District manager Michael LeBrun said the district will begin testing the pipeline in June, and the first of the supplemental water will be delivered to customers soon after. The pipeline is being built in phases with about 650 acre-feet of water delivered annually in the first phase and 3,000 acre-feet per year at build-out.
Customers' water bills will jump by about 30 percent when water starts flowing in July, LeBrun said.
In November 2014, the district approved tiered conservation rates for all of its customers to help pay for the $17.5 million pipeline project, which gives Nipomo a second source of water beyond its reliance on the groundwater basin.
The pipeline is the first project to bring new water into San Luis Obispo County in 20 years and the first developed water to be brought into Nipomo ever, LeBrun said.

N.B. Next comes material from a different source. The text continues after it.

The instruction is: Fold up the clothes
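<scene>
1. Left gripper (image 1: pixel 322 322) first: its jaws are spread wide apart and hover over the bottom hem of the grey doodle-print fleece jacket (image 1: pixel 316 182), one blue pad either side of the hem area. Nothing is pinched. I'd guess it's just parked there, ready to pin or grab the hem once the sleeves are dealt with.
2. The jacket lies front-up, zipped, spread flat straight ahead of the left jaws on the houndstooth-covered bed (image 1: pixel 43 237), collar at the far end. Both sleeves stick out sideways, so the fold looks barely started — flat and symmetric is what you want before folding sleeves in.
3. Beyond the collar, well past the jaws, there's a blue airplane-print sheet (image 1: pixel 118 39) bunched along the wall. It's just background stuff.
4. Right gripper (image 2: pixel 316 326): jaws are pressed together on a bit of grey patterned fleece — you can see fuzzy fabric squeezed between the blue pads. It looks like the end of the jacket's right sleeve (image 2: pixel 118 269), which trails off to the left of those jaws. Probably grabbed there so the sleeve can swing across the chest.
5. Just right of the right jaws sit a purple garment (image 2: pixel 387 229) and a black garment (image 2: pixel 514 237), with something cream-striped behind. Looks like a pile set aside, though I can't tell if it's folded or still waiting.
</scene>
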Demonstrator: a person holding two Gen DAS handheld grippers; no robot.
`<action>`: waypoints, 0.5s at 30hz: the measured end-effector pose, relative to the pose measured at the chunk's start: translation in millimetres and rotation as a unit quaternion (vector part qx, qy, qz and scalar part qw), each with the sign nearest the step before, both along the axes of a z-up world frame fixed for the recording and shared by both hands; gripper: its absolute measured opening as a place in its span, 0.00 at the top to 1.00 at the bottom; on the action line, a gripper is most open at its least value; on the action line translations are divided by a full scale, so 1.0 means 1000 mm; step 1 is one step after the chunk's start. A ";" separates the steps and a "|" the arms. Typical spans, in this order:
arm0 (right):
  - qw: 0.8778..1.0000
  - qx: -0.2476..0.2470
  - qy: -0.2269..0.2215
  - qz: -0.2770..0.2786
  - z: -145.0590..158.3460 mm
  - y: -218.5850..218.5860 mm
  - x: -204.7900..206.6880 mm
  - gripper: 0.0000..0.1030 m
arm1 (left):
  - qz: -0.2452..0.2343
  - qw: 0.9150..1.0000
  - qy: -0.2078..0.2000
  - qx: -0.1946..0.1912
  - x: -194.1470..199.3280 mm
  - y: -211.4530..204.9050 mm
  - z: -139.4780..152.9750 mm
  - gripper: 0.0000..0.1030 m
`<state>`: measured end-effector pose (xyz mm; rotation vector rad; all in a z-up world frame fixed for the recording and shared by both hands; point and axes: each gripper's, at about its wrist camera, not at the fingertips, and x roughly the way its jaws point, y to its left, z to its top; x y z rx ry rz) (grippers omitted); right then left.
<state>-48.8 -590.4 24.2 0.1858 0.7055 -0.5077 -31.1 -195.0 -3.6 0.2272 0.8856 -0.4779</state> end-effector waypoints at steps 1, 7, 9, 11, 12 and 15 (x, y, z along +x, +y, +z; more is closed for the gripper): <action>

"It is past the time when any community should be comfortable relying on a single water source," he said. "Look at Los Osos and Cambria; both are reliant on a single source of water, and they are in a world of hurt right now. This is an exciting time to be in Nipomo as a part of this project."
Under the new water rate structure, a household that uses an average amount of water — about 36 units, or 27,000 gallons, every two months — will see its water bill increase from $119.37 to $160.43. That does not include sewage costs.
A second round of water rate increases will go into effect Nov. 1.
Customers who use more water under the new rate structure will be penalized with higher costs, while customers using less water will pay less, LeBrun said. This essentially rewards people for greater water conservation, he said.
Water conservation is a hot-button issue throughout the state, in light of Gov. Jerry Brown's call for an overall 25 percent mandatory cut to water usage and even more conservation in some communities. Nipomo was identified as one of the areas that needed to reduce its water use by 25 percent over 2013.
Conservation is a double-edged sword for the district, however, LeBrun said, especially in light of Nipomo's large-scale capital pipeline project.
The district structured its latest water rate schedule to pay for the pipeline while still taking into account a 30 percent drop in water use over the span of the California drought.
If Nipomo customers conserve more than the district projected, it would reduce the district's revenue and put the build-out of the pipeline project in danger. If that happens, the Community Services District would have to consider greater water rate increases to pay for the pipeline project's completion.
"It's kind of a lead balloon," LeBrun said. "You say, 'You guys did a great job conserving, now we're going to increase your water bill.' It's a volatile situation. But at the end of the day, the customers are going to pay, no matter what."